I have not felt like I have been able to be there for everyone in the way that they need. And I always questioned, am I doing enough? … I think that’s a teacher’s existential dilemma always, but this has taken it to a whole new level. – 4/5 Teacher Ronda McIntyre, The Daily, June 12, 2020, reflecting on the experience of remote teaching during the pandemic
We educators understandably squirm when we hear terms like enough, sufficient, adequate.
It’s hard to accept such terms when we know it’s past time for all of us to do whatever it takes to address our country’s deep-seated racial and class inequality. When we have to help all our students move toward “college- and career-ready,” no matter what. When we need and want to support our friends, families, and communities with their challenges and goals. So we push hard on multiple fronts, wear ourselves down to a nub, and still end up believing we should have been able to do more and do it better.
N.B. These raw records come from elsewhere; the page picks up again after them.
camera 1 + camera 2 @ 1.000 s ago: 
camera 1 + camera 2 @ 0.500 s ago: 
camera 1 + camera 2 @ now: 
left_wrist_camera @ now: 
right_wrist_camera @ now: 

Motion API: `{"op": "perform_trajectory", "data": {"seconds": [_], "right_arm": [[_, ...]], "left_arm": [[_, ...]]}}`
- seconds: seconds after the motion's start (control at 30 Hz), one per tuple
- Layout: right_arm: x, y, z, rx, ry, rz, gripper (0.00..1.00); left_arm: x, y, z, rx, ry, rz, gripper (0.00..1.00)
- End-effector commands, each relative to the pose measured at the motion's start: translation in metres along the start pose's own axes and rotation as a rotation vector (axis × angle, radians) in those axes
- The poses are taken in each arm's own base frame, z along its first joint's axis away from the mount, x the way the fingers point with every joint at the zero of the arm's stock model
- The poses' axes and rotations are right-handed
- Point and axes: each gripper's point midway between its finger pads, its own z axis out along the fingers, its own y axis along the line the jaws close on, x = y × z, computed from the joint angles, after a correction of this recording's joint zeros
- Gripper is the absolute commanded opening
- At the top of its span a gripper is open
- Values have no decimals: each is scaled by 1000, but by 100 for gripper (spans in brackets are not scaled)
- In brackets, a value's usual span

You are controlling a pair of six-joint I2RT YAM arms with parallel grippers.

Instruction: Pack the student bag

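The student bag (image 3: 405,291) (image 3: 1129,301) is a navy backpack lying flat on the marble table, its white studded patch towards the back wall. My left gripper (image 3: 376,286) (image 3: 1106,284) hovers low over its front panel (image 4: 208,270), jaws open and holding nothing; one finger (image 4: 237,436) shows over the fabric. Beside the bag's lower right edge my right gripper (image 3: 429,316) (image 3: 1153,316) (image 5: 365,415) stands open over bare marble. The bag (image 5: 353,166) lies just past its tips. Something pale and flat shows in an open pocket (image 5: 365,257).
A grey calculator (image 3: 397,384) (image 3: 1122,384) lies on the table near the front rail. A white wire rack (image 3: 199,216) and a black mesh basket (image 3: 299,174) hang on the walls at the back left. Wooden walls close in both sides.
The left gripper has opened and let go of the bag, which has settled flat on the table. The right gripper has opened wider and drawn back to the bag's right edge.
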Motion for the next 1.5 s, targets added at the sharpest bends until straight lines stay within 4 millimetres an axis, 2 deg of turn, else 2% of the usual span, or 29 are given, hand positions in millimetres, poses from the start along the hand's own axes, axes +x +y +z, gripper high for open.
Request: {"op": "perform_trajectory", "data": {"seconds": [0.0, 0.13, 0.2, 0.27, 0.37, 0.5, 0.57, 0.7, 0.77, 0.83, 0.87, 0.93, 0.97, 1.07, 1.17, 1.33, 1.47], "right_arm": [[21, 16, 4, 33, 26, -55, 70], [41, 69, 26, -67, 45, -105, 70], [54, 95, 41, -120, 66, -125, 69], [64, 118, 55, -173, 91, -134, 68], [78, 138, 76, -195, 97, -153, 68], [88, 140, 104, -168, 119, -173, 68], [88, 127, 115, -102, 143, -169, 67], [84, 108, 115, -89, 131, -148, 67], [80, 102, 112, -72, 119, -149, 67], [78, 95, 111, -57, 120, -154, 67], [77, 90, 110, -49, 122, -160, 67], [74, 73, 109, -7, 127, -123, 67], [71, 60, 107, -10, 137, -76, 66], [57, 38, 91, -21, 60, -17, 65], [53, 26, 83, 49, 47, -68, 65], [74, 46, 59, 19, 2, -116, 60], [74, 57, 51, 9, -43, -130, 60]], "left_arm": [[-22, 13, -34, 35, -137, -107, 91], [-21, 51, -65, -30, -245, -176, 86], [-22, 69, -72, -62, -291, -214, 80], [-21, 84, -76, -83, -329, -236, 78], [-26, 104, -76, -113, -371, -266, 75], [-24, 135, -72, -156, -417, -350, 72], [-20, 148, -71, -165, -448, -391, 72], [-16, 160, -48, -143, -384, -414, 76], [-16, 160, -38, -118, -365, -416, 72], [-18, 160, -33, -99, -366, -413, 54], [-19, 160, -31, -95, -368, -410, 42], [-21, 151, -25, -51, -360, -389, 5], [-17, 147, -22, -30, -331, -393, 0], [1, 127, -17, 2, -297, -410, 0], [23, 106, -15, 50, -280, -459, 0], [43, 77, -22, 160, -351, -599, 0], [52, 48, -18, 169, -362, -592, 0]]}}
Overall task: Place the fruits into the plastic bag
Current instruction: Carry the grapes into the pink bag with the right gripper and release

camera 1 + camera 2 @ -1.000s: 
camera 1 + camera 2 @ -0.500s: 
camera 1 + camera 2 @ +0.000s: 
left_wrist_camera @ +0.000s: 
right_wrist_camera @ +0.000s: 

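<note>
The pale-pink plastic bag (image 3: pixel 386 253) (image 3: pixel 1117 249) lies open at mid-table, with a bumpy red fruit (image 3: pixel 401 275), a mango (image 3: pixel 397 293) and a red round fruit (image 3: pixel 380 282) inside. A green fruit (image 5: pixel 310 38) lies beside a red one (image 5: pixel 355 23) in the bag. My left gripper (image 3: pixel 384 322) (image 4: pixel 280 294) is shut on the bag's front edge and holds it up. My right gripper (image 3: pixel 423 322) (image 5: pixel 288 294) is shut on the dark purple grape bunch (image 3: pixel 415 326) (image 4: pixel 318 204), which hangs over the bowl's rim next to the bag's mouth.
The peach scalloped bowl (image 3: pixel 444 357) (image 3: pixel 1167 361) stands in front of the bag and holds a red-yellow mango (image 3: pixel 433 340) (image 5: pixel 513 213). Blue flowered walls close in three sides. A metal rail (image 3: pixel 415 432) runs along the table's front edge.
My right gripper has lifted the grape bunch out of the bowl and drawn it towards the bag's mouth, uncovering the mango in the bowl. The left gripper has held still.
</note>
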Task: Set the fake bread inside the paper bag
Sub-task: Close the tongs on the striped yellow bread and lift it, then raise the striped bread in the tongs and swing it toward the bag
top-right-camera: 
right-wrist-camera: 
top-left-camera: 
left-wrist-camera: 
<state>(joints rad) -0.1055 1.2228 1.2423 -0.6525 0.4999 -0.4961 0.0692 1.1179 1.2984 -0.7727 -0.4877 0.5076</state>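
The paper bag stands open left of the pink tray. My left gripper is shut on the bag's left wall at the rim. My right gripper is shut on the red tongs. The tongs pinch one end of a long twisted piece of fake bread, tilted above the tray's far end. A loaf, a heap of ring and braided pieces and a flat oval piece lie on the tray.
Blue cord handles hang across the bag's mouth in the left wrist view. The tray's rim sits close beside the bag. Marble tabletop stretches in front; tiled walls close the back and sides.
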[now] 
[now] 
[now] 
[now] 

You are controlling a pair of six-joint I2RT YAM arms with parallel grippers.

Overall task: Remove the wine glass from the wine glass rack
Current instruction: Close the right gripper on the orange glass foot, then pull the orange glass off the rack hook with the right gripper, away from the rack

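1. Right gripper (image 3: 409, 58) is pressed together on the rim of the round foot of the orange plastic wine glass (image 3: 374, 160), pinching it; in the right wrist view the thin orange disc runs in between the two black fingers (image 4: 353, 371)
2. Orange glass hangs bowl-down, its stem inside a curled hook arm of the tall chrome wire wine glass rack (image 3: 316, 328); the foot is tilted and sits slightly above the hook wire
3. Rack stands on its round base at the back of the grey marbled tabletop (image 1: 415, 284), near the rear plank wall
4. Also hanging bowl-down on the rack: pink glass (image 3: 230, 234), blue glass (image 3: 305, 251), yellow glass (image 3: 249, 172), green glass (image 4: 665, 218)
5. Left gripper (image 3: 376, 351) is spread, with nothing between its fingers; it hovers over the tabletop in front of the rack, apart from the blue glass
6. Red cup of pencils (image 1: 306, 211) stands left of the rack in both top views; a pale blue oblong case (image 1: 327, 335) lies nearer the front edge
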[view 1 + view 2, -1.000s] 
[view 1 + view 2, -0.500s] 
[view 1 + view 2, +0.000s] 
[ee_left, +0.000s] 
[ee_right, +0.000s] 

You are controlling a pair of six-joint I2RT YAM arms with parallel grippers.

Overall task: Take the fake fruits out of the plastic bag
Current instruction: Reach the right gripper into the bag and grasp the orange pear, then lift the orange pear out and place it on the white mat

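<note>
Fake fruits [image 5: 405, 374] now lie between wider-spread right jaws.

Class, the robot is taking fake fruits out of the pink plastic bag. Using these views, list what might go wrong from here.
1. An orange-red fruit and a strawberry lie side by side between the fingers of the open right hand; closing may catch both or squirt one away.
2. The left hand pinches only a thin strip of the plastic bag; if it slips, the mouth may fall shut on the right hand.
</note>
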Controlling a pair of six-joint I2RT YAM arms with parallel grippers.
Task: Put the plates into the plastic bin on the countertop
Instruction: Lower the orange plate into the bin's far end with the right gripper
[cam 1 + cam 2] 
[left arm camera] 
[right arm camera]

And yet, given the pandemic and all the resulting fallout, it’s clear that getting anywhere near excellence has gone out the window. These past few months, we’ve all been forced in various ways to focus on just getting through the day. To some extent, we’re growing accustomed to this reality.
Still, for many of us, the feeling of unease persists. How can doing something adequately or just being adequate help our students – let alone society – move forward? It doesn’t compute.
I want to address this unease by sharing with you a perhaps surprising and hopefully empowering take on the word adequate, and a practice based on it.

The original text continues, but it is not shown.